Décryptage : Les juges, arbitres de l’envol : lire des saltos comme on lit une partition

Un salto raté, un pied qui dévisse, un angle qui flanche… leur œil exerce une précision chirurgicale. Leur re­gard tranche le moindre trem­blement.
Par Léa Borie, Extrait de Women Sports magazine n°39 – janvier-février-mars 2026

Vêtus de noir et de blanc

Sentinelles en noir et blanc, ils étaient jusqu’à neuf par agrès au Moreau Sport Gym Paris. Les juges tiennent l’équilibre technique entre beauté du geste et rigueur du code. Car oui, le jugement se réfère à un code de pointage, un document élaboré par la Fédération internationale de gymnastique. On y découvre la valeur de chaque difficulté, les règles du jeu et protocoles qui régissent une compéti­tion. Côté féminin, près de 650 éléments sont consignés. Une formation par niveau, à recycler chaque année.

«Code» n’est pas une méta­phore. Pour gagner du temps, les éléments sont représentés par des dessins en bâton.

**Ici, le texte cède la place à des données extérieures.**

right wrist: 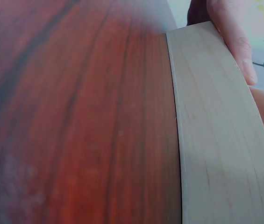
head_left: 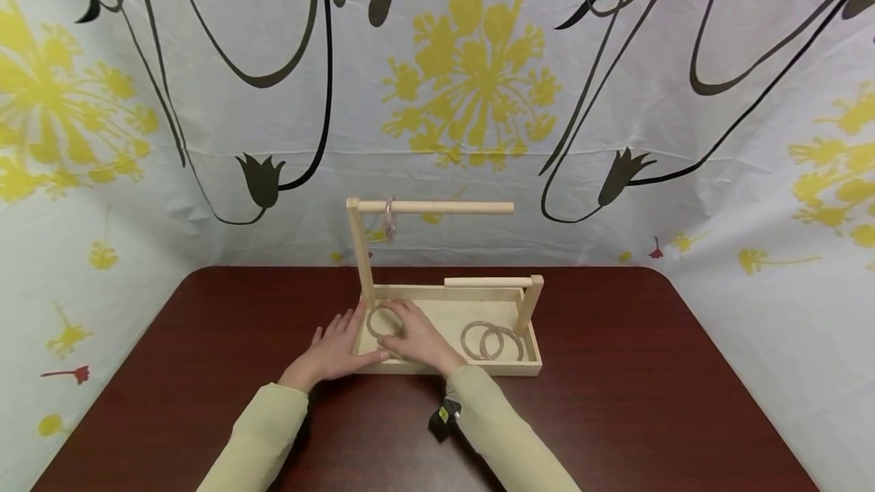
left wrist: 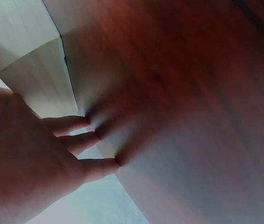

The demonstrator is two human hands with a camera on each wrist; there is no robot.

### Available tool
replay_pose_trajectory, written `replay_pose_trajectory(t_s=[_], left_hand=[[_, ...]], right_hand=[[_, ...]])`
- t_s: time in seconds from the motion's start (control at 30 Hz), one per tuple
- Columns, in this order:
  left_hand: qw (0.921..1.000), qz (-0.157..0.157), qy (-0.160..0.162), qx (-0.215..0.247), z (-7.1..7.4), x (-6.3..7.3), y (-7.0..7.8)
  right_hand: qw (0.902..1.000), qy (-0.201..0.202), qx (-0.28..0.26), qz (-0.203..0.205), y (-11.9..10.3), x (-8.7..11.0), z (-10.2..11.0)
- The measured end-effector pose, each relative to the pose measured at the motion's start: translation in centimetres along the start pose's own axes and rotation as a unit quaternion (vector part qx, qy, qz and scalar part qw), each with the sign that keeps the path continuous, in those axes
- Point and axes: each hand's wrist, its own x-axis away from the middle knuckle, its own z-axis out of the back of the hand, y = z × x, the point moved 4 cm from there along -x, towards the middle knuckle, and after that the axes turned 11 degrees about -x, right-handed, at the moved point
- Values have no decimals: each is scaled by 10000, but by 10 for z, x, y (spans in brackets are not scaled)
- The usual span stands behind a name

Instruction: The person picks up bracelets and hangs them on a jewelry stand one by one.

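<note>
A wooden tray (head_left: 437, 368) with two upright posts and horizontal dowels stands on the table. My left hand (head_left: 335, 351) rests against the tray's left end, its fingers stretched out and the thumb over the front wall. In the left wrist view, the left fingers (left wrist: 99, 170) reach down beside the tray's corner. Inside the tray, my right hand (head_left: 418, 340) holds a ring (head_left: 370, 323) by its right side, between thumb and fingers. Two more rings (head_left: 465, 336) overlap in the tray's right part. Another ring (head_left: 390, 226) hangs on the taller dowel (head_left: 451, 207), near its post.
The shorter dowel (head_left: 487, 282) runs leftward from the right post (head_left: 529, 306) with its left end free. The taller dowel's right end is free too. Under the tray is a dark red-brown table (head_left: 615, 401). A patterned white cloth (head_left: 478, 127) hangs behind it.
</note>
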Motion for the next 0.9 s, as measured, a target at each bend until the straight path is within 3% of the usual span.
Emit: replay_pose_trajectory(t_s=[0.57,0.9], left_hand=[[9982,281,264,-453,3,3,2],[9987,308,216,-333,2,3,2]], right_hand=[[9942,-490,954,-101,1,-10,-5],[9924,-427,1138,-180,-1,-7,-5]])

Un salto avant, c’est un ruban à l’envers, un saut groupé un N à l’envers, un appui tendu renversé un I retourné ! Pour corser le tout, la GAM utilise sa propre grammaire graphique.

Les notes : accrochez-vous !

Le système traditionnel de notation sur 10 – note parfaite rarissime, souvenez-vous de Nadia Comăneci ! – a été remplacé en 2006. Désormais, la note finale combine une note d’exécution sur 10 (dont on retranche chutes et fautes) et une note de difficulté liée à la composition de l’enchaînement.

Chiffres FFGym

Le saviez-vous ? Quand les figures portent le nom des audacieux qui les ont inventées

• Cercles Thomas (arçons, sol) : dérivés du salto Thomas, interdit en GAF !

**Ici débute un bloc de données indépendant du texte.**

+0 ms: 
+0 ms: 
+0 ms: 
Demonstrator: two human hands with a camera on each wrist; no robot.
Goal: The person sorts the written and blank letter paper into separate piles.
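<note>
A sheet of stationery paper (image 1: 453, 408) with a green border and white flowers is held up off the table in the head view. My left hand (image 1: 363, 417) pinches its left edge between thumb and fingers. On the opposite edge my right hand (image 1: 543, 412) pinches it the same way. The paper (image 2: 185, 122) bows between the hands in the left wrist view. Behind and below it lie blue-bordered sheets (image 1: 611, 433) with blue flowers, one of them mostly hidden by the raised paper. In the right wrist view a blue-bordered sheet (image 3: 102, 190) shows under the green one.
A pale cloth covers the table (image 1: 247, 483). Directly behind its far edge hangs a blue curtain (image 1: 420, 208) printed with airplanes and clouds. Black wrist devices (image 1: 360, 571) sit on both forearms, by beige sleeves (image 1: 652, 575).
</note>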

• Yurchenko (saut de cheval, poutre) : saut par renversement avec en 1er envol un flip arrière précédé d’un rondade sur tremplin, de Natalia Yurchenko

• Tkatchev (barre fixe) : figure de voltige exécutée pour la 1ère fois à la par le gymnaste soviétique Aleksandr Tkatchev en 1977

• Korbut (poutre ou barres) : flip arrière de la gymnaste soviétique Olga Korbut lors des JO de Munich en 1972

• Tsukahara (saut) : roue sur le tremplin avant de prendre appui sur le cheval en demi-vrille pour un salto arrière – a aussi vu le jour en 1972, grâce au gymnaste japonais Mitsuo Tsukahara

Petit lexique gymnique

On met de la magnésie sur les mains avant son passage aux barres. Pour éviter des «steaks» (paume de la main qui s’ouvre), on met des maniques. Au sol, on évolue sur un praticable, un 12mx12m rebondissant.

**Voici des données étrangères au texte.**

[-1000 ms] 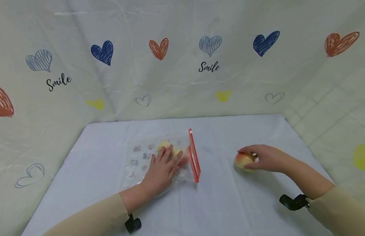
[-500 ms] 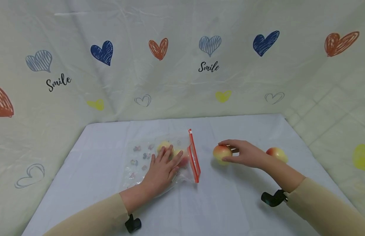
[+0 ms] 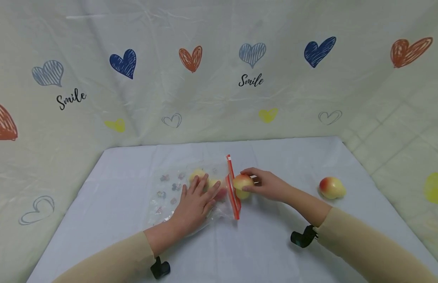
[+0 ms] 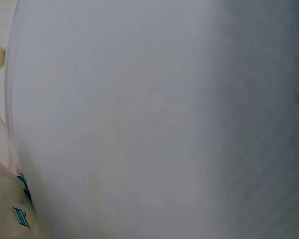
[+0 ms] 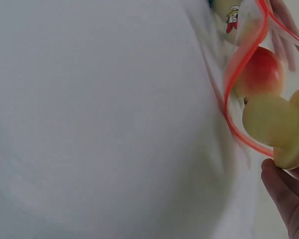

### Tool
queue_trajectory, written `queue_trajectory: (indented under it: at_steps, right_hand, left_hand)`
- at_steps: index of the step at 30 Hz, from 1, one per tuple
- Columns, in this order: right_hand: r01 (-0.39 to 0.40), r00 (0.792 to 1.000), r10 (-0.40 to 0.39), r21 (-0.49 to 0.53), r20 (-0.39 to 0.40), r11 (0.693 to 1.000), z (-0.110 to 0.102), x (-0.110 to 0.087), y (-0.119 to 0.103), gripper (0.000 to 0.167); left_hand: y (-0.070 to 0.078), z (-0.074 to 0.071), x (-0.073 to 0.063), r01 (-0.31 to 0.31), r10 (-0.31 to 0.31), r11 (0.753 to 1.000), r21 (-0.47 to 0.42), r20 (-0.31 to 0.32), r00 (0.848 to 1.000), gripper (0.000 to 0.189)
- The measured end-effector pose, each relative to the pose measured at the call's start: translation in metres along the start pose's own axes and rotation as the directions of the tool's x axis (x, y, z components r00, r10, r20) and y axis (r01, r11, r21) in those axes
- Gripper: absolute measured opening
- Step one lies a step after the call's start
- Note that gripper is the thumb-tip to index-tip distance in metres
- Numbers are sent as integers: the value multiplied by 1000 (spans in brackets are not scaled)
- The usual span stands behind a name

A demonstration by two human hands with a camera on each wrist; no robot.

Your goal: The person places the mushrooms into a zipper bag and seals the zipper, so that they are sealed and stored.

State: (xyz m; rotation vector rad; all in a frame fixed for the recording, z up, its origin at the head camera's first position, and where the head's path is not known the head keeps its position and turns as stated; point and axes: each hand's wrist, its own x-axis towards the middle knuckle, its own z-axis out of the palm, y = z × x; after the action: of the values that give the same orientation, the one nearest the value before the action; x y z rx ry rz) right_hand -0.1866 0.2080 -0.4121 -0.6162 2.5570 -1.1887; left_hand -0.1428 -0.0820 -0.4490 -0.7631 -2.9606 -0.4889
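A clear zip bag [image 3: 166,200] with printed pictures lies at the table's middle, its red zip edge [image 3: 235,204] facing right. My left hand [image 3: 190,206] rests flat on it with fingers spread over the pieces inside. My right hand [image 3: 270,186] holds a mushroom [image 3: 243,181] with a red-and-yellow cap and thick pale stalk, right at the bag's mouth. In the right wrist view the stalk [image 5: 270,120] points into the mouth, framed by the zip edge. Just beyond it, inside the bag, sits a red piece [image 5: 264,72]. The left wrist view shows no hand.
Another red-and-yellow piece [image 3: 332,188] lies on the white-covered table [image 3: 268,243] at the right. Behind the table hangs a pale curtain [image 3: 219,94] printed with hearts. A black wrist camera [image 3: 304,237] sticks out below the right sleeve.
My right hand has carried the mushroom leftward across the table to the bag's mouth. The piece at the right has come into full view. My left hand has stayed still.
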Motion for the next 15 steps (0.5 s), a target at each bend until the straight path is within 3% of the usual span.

On dit cheval, mais on saute sur une table de saut – filles et garçons (à ne pas confondre avec le cheval d’arçons pour les garçons (les mêmes qui portent non pas des justaucorps mais des léotards !), bien souvent pour réaliser une lune ou un tsuk. Au début, pour sécuriser, on atterrit dans une fosse, un énorme tapis mousse. Mais ça, c’est réservé aux entraînements !

Quand le coach sécurise physiquement le/ la gymnaste, il s’agit d’une parade – d’autant plus complexe pour les acrobaties avec vrilles. Rien ne se fait au hasard. Même dans une «petite» compétition, il faut respecter l’ordre de rotation olympique dans lequel les gymnastes passent aux agrès.